WORK ITEM →
This exercise asks for every line of the material that includes the word "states".

RECORDS TO USE →

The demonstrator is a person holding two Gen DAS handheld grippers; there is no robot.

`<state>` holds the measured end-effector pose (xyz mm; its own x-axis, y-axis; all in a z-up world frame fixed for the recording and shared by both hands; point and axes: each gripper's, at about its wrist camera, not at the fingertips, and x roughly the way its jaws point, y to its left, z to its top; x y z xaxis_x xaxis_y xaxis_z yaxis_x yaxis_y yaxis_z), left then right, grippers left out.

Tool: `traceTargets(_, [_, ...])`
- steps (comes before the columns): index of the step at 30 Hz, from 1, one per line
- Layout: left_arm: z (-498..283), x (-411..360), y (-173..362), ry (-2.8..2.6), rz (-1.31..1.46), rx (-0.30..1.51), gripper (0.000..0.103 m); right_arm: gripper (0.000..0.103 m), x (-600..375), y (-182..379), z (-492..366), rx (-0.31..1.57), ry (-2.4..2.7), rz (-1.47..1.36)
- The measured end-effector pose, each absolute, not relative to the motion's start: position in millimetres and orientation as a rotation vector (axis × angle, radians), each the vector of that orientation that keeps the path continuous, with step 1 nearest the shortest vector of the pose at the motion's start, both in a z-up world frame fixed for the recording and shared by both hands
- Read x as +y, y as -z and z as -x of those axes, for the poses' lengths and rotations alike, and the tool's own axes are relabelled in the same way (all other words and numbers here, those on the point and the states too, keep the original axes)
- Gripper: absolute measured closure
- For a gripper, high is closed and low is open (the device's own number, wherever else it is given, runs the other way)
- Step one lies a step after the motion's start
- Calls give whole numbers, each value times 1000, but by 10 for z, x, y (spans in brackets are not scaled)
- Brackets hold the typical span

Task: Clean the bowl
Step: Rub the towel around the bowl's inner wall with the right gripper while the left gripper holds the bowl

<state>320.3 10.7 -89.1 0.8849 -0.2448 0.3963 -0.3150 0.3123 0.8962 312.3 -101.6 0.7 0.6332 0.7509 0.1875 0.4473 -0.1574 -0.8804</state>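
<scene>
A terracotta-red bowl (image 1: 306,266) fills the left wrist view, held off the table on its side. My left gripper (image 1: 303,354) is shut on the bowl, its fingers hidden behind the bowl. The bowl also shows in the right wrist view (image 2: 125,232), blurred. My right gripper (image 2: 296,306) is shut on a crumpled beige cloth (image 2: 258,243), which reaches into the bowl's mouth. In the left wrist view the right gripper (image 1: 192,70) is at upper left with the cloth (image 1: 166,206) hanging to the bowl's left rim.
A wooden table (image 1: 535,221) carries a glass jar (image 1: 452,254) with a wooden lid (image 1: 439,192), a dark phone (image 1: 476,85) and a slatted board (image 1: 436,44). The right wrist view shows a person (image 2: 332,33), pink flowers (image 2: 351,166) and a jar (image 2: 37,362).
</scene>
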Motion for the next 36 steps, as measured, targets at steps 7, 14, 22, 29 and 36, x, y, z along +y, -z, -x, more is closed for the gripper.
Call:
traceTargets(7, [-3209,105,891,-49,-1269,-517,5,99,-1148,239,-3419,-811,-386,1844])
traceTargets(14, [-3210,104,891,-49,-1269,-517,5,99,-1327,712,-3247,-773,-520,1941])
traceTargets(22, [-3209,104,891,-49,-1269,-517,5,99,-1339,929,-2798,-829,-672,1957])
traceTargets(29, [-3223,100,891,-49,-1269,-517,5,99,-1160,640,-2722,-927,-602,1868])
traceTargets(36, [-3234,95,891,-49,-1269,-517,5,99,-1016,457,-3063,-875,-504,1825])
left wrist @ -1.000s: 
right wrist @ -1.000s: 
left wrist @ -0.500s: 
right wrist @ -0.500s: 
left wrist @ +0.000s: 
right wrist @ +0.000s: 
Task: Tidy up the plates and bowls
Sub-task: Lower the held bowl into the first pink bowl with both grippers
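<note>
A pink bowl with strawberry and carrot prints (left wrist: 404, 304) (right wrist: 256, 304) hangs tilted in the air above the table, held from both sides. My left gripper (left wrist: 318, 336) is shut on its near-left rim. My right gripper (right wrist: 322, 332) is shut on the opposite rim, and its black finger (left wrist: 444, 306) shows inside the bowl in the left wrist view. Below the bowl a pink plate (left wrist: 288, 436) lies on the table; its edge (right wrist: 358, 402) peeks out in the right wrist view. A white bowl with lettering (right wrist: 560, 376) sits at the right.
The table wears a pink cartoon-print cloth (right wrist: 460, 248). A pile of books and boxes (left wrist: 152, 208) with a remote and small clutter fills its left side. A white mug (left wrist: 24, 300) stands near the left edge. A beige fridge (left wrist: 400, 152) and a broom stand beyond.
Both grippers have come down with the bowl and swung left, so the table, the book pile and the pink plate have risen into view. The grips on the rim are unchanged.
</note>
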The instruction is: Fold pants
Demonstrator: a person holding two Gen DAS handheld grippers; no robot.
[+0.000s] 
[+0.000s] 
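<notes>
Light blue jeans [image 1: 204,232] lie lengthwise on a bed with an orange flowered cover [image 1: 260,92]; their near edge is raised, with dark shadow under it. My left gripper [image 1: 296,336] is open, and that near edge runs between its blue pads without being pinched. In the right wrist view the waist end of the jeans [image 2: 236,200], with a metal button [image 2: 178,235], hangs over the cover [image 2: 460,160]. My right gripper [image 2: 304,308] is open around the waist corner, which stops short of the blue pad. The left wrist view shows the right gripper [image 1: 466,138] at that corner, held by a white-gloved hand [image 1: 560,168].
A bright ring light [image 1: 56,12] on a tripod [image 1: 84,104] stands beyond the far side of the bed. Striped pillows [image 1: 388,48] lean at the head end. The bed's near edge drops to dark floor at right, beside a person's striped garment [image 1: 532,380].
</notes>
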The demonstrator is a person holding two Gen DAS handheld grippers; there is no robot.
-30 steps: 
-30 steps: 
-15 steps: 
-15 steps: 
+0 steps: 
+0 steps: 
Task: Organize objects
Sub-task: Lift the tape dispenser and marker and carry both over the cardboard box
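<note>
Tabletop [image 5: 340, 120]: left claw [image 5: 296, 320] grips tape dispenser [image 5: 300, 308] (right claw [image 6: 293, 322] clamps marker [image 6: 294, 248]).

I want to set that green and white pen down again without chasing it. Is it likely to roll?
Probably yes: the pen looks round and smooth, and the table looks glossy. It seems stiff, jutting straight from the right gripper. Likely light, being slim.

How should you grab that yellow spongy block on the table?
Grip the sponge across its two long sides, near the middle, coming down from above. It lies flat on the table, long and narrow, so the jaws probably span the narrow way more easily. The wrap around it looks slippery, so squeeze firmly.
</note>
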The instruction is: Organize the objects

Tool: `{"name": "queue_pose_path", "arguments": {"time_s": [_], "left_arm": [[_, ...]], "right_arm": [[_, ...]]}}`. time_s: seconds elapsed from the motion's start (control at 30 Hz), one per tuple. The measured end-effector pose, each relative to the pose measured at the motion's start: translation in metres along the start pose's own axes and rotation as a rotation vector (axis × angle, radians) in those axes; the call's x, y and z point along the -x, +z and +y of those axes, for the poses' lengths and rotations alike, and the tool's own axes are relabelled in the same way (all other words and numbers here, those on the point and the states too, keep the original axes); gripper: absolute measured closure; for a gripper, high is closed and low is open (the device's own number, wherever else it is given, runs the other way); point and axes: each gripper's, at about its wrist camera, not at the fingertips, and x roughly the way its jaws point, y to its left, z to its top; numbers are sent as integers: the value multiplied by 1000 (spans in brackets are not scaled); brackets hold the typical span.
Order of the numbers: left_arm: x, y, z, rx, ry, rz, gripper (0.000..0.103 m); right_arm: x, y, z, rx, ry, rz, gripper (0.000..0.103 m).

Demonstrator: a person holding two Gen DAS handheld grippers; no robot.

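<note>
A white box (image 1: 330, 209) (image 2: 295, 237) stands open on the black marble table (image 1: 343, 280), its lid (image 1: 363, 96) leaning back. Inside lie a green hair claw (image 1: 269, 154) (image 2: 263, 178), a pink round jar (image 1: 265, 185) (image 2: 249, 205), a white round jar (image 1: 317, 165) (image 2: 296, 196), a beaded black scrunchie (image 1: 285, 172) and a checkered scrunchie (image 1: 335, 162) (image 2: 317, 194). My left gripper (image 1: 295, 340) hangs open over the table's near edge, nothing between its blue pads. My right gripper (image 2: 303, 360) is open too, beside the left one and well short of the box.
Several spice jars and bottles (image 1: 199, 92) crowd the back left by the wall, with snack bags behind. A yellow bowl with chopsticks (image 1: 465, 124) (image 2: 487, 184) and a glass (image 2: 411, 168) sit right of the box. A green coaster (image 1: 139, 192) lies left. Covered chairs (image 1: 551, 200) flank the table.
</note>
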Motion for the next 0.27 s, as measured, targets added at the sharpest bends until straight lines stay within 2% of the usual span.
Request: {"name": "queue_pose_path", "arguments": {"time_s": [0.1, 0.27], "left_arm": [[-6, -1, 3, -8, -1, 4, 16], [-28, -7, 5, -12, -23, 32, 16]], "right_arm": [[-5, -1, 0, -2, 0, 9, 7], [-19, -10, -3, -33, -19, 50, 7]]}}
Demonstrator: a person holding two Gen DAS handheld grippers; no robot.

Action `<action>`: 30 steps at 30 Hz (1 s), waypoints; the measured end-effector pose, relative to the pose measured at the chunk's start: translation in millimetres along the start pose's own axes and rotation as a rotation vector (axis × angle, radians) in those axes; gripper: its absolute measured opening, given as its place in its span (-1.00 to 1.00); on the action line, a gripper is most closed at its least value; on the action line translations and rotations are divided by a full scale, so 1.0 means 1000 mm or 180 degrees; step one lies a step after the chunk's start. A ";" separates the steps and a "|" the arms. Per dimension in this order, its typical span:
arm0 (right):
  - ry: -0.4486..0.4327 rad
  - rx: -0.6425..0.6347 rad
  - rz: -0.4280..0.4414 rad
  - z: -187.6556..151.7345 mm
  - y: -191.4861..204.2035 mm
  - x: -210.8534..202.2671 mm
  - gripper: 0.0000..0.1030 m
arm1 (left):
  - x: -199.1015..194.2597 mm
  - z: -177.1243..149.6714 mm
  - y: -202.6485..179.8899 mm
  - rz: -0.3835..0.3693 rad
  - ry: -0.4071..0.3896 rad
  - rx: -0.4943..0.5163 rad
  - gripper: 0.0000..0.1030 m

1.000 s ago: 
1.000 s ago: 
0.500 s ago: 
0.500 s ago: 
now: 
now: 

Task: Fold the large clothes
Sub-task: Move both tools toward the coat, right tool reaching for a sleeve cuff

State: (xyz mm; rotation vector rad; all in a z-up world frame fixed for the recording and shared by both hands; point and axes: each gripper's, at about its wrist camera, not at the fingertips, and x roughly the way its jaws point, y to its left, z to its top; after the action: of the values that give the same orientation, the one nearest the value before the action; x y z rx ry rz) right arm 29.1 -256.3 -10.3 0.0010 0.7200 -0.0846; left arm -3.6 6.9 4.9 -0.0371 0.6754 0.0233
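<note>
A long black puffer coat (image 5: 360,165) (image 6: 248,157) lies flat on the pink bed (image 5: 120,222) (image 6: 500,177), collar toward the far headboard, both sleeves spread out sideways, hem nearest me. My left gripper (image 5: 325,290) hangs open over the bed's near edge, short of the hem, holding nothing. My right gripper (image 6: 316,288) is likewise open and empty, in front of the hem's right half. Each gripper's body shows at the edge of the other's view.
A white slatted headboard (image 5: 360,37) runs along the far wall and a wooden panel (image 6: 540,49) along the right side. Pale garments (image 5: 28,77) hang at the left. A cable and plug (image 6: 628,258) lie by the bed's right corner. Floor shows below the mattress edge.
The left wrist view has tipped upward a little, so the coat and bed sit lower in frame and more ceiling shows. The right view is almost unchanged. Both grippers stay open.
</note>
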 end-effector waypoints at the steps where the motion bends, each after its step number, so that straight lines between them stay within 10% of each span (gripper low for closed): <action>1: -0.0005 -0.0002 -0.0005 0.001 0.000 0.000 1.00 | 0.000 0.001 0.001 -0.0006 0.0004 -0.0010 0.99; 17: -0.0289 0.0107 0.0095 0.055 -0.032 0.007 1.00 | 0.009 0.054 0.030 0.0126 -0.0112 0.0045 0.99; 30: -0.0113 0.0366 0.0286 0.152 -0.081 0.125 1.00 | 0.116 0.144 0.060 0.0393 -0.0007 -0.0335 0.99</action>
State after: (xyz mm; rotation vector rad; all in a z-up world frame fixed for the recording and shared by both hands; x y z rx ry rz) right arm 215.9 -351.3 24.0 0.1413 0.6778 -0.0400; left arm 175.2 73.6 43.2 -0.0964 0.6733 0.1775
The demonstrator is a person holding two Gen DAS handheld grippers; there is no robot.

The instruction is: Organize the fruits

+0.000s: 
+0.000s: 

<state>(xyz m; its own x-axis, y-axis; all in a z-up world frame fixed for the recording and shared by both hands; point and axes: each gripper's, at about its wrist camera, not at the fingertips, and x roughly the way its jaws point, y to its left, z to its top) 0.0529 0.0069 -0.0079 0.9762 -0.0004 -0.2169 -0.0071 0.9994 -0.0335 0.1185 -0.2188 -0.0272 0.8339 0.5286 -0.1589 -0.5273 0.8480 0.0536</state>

ANSWER AREA →
- Read x as +y, y as -z and z as -x of those axes, for the poses' lengths and rotations alike, and the tool's own axes are relabelled in the same way (all other words and numbers here, those on the point and the states too, keep the original axes)
Tool: `{"name": "queue_pose_path", "arguments": {"time_s": [_], "left_arm": [[_, ...]], "right_arm": [[_, ...]]}}`. time_s: seconds elapsed from the motion's start (control at 30 Hz), one per tuple. The measured end-effector pose, each relative to the pose measured at the motion's start: translation in metres along the start pose's own axes and rotation as a rotation vector (axis × angle, radians) in those axes; the call's x, y and z point along the -x, +z and +y of those axes, for the poses' lengths and rotations alike, and the tool's own axes are relabelled in the same way (all other words and numbers here, those on the point and the states too, keep the original axes); gripper: absolute measured closure; for a gripper, high is closed and low is open (the device's own number, wherever else it is given, runs the other way); point and axes: each gripper's, at about its wrist camera, not at the fingertips, and x roughly the way its jaws point, y to its left, z to its top; numbers are sent as integers: the value multiplied by 1000 (spans in brackets are not scaled); brackets hold the typical span.

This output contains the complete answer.